About this exercise. Please copy exactly every line from the one that contains "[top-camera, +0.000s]" to the end of the data below, with both ends included and no other lines.

----- Input data -----

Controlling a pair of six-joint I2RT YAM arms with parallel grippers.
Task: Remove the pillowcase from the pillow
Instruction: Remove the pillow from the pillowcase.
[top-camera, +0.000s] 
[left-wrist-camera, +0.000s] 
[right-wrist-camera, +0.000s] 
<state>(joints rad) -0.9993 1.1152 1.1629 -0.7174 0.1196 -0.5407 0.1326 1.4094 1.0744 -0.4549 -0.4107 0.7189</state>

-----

Reply to the task.
[top-camera, +0.000s] 
[left-wrist-camera, +0.000s] 
[right-wrist-camera, +0.000s] 
<state>(joints rad) -0.9993 1.1152 1.1629 -0.7174 0.1196 -0.5407 0.1326 1.4094 1.0744 -0.4549 -0.4107 0.7189</state>

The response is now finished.